In der Corona-Zeit setzte der Bundesrat alles daran, Todesfälle durch das Virus zu vermeiden. Er appellierte an die Solidarität und rief dazu auf, die Älteren zu schützen. Die Menschen, die offiziell an Covid-19 verstorben sind, waren im Mittel 86 Jahre alt, zwei Jahre über dem Mittel aller Todesfälle. Dutzende von Milliarden Franken flossen in den Kampf gegen die Corona-Übersterblichkeit.

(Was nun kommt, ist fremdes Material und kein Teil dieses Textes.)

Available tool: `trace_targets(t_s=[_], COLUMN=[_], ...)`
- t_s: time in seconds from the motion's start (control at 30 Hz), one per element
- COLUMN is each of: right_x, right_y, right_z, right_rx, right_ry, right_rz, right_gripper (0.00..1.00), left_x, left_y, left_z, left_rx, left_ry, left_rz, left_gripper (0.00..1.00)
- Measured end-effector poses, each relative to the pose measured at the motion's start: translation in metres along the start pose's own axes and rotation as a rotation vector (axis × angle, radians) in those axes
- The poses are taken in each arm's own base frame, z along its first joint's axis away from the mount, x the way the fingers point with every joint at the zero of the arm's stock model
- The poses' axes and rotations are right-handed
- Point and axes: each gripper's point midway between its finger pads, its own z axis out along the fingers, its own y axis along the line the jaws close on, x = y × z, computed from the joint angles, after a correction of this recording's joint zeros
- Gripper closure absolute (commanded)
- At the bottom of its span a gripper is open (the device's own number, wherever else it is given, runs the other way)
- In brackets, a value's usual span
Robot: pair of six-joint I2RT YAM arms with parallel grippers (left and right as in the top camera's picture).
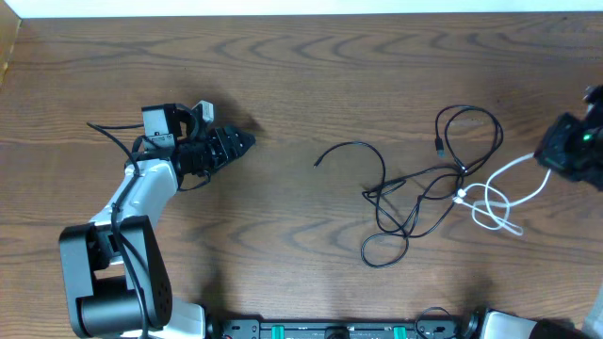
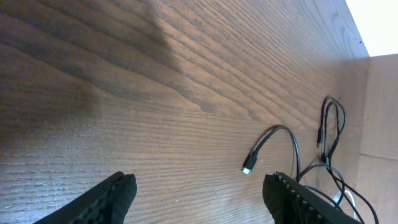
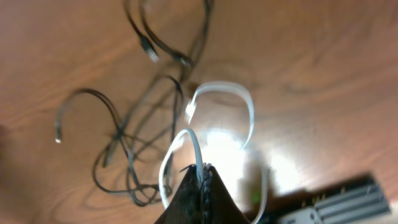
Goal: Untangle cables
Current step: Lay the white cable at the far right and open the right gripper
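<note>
Wood-grained surface (image 1: 283, 75), thin black cables (image 1: 382, 174) tangled in loops toward right edge. Left pincer (image 1: 247, 143) wide, empty; right pincer (image 3: 200, 167) clamping white cable (image 3: 224, 84).

No text, label, brand, number or sign can be read in any of the views.
</note>
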Motion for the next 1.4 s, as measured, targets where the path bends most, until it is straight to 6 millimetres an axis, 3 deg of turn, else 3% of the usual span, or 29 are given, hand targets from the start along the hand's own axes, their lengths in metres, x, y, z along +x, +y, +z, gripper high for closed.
trace_targets(t_s=[0.23, 0.4, 0.6, 0.7, 0.9, 0.93, 0.97, 1.0, 1.07, 1.17, 1.4], right_x=[0.028, 0.017, -0.025, -0.046, -0.040, -0.038, -0.036, -0.033, -0.030, -0.025, -0.004], right_y=[-0.020, -0.040, -0.051, -0.055, -0.078, -0.082, -0.086, -0.091, -0.098, -0.104, -0.095], right_z=[0.050, 0.073, 0.077, 0.073, 0.069, 0.068, 0.067, 0.066, 0.065, 0.065, 0.087], right_rx=[0.081, 0.180, 0.236, 0.257, 0.341, 0.356, 0.368, 0.381, 0.402, 0.406, 0.340], right_ry=[0.136, 0.072, -0.127, -0.228, -0.221, -0.214, -0.209, -0.202, -0.191, -0.172, -0.070], right_rz=[0.092, 0.155, 0.229, 0.259, 0.325, 0.334, 0.344, 0.361, 0.381, 0.415, 0.425], right_gripper=[0.99, 0.99, 0.99, 0.89, 0.83, 0.80, 0.69, 0.50, 0.25, 0.16, 0.15], left_x=[0.000, 0.000, -0.001, -0.001, -0.001, -0.001, -0.001, -0.001, -0.001, -0.001, -0.001], left_y=[0.000, 0.000, 0.000, 0.000, 0.000, 0.000, 0.000, 0.000, 0.000, 0.000, 0.000], left_z=[0.000, 0.000, 0.000, 0.000, 0.000, 0.000, 0.000, 0.000, 0.000, 0.000, 0.000], left_rx=[0.000, 0.001, 0.001, 0.001, 0.001, 0.001, 0.001, 0.001, 0.001, 0.001, 0.001], left_ry=[0.000, -0.001, -0.003, -0.004, -0.003, -0.003, -0.003, -0.003, -0.003, -0.003, -0.003], left_rz=[0.000, 0.001, 0.003, 0.004, 0.003, 0.003, 0.003, 0.003, 0.003, 0.003, 0.003], left_gripper=[0.29, 0.30, 0.29, 0.29, 0.29, 0.30, 0.29, 0.29, 0.29, 0.30, 0.30])
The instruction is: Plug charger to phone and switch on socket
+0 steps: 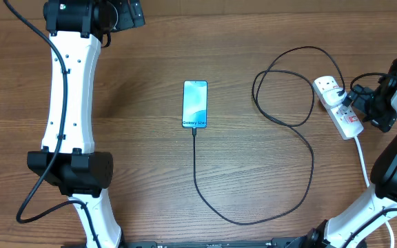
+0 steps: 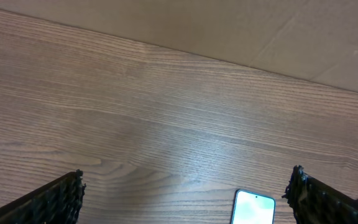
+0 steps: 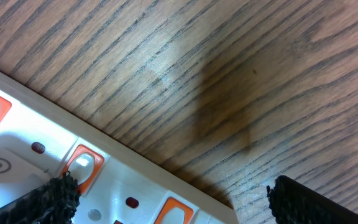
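From overhead I judge the cable work done. The charger (image 1: 302, 148) runs as a thin black loop from the bottom edge of the phone (image 1: 194, 105) round to its black plug (image 1: 348, 103), which looks seated in the power strip (image 1: 331, 88), so only the switch remains. The slim, glassy, teal-screened phone lies well left of my right tool (image 1: 361, 98), which sits just beside the white plastic strip. My left tool (image 1: 126, 14) hangs far from everything, near the back of the wood-grain table (image 1: 150, 179). On the left wrist view its ribbed black fingers (image 2: 55, 200) are spread wide and empty, and the phone's top end shows low between them. On the right wrist view the fingers (image 3: 316, 202) are likewise spread and empty. Under the tool is the strip's smooth white face, with orange-red rocker switches (image 3: 82, 165) and small dark indicator dots (image 3: 38, 147). Next I'd choose the rocker for the occupied outlet and press it squarely with one fingertip, since the light strip could slide.
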Robot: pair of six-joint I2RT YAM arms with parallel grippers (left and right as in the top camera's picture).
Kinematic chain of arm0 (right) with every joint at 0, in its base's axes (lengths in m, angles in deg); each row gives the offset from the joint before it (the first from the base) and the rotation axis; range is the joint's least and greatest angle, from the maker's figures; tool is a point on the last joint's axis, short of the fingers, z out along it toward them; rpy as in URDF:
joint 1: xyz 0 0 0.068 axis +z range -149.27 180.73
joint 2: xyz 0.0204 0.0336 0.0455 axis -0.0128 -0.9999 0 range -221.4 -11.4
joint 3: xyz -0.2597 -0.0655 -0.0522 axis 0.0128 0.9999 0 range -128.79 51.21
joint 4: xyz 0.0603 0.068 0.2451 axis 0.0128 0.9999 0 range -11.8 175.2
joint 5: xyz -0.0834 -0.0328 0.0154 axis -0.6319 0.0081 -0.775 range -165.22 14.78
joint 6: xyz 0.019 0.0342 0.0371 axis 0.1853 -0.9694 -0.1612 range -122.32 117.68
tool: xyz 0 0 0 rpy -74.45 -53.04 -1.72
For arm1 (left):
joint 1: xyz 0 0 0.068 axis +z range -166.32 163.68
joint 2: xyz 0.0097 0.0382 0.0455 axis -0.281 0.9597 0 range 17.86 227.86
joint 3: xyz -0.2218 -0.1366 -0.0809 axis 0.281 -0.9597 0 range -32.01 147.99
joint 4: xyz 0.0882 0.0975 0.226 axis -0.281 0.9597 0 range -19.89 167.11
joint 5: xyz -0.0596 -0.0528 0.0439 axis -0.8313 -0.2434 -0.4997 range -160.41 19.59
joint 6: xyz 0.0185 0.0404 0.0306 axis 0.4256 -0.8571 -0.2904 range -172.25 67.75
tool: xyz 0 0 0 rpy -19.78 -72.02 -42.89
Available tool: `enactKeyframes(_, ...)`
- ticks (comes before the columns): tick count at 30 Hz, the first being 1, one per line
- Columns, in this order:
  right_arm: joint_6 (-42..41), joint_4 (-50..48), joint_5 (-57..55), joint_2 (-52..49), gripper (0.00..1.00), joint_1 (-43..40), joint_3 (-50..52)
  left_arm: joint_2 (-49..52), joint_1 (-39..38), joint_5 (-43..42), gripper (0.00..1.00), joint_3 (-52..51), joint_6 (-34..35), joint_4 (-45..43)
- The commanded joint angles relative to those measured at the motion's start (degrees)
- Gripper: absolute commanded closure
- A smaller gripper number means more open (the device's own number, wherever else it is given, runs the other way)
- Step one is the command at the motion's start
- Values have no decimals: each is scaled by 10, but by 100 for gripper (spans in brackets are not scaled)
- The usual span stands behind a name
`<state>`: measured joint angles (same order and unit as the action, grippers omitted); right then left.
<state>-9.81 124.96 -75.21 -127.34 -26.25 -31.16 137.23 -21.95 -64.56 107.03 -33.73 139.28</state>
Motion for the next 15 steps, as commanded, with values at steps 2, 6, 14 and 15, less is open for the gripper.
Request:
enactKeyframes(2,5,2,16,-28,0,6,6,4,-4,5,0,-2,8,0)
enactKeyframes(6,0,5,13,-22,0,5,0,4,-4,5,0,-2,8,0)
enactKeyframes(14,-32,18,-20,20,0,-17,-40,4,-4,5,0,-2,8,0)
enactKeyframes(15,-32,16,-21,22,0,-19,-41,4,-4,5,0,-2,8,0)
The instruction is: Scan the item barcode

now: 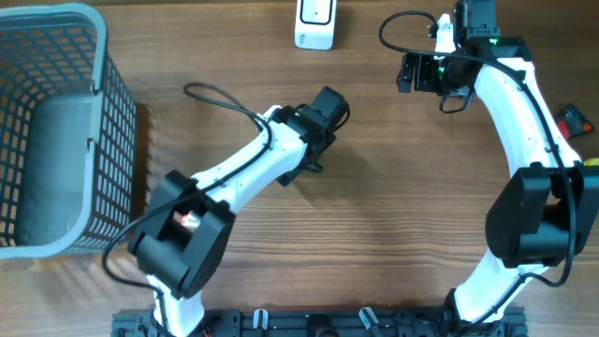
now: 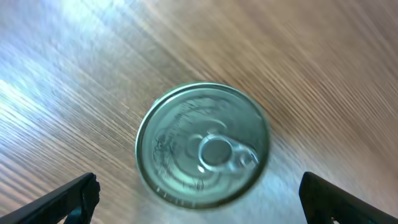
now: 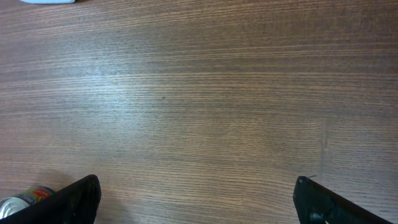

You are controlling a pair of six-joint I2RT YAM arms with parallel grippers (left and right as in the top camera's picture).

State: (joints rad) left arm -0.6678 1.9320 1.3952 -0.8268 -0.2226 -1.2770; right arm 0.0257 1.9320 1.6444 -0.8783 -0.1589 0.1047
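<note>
Left wrist: left gripper [image 2: 199, 190] hung spread wide above upright can [image 2: 202, 144], centre of table [image 2: 311, 50]. Right gripper [image 3: 196, 190] spread too, held nothing, far right. Risk: smooth round can could slip or tip if fingers [image 2: 68, 199] closed off-centre.

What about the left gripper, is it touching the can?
Apart. Left wrist view shows bare wood between the can and both fingers of the open left gripper.

Can [image 2: 203, 144] beneath left hand [image 1: 328, 110]; basket [image 1: 117, 122] left
</note>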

Selbst im negativsten Szenario hatten die Experten nicht mit einem solchen Einbruch der Fertilität gerechnet.Das mag menschlich gerechtfertigt gewesen sein. Aber gleichzeitig interessierte sich niemand für den Geburtenrückgang, der sich seit zwei Jahren abspielt. Der Kampf ums Leben konzentrierte sich immer auf die Risikogruppe der Älteren. Dabei ist die Rechnung bei den ausbleibenden Kindern sehr viel eindrücklicher: 20 000 fehlende Geburten bei einem Mittel von 84 Jahren bis zum Tod entsprechen 1,68 Millionen Lebensjahren, die der Schweiz seit 2022 verlorengegangen sind. Und die fehlenden Kinder von heute sind die fehlenden Enkel von morgen. Es ist eine Art negativer Zinseszinseffekt der Demografie.

Wer soll das stemmen?

Bisher hat im Wahljahr 2023 keine Partei den Geburteneinbruch und die drastisch zunehmende Altersschere thematisiert. Die demografische Entwicklung der Schweiz scheint kein Wahlkampfschlager zu sein. Während die verschiedensten Lösungsansätze für die Rentenfinanzierung, den Pflegemangel und die Rückzahlung der Corona-Milliarden diskutiert werden, spricht niemand davon, dass es schon bald am Nachwuchs fehlen wird, der all das wirklich stemmen kann.

Die hitzigen Debatten über die Ausgestaltung der Sozialwerke sind damit reines Schattenboxen. Nach welchem Modell die AHV aufgebaut ist, dürfte in naher Zukunft denkbar egal sein, wenn immer weniger Menschen in sie einzahlen und von immer mehr Menschen AHV bezogen wird. Die Rechnung kann nicht aufgehen, ausser man schröpft die verbleibenden Beitragszahler hemmungslos. Oder man öffnet die Grenzen für junge Zuwanderer noch weiter, was politisch kaum mehrheitsfähig ist.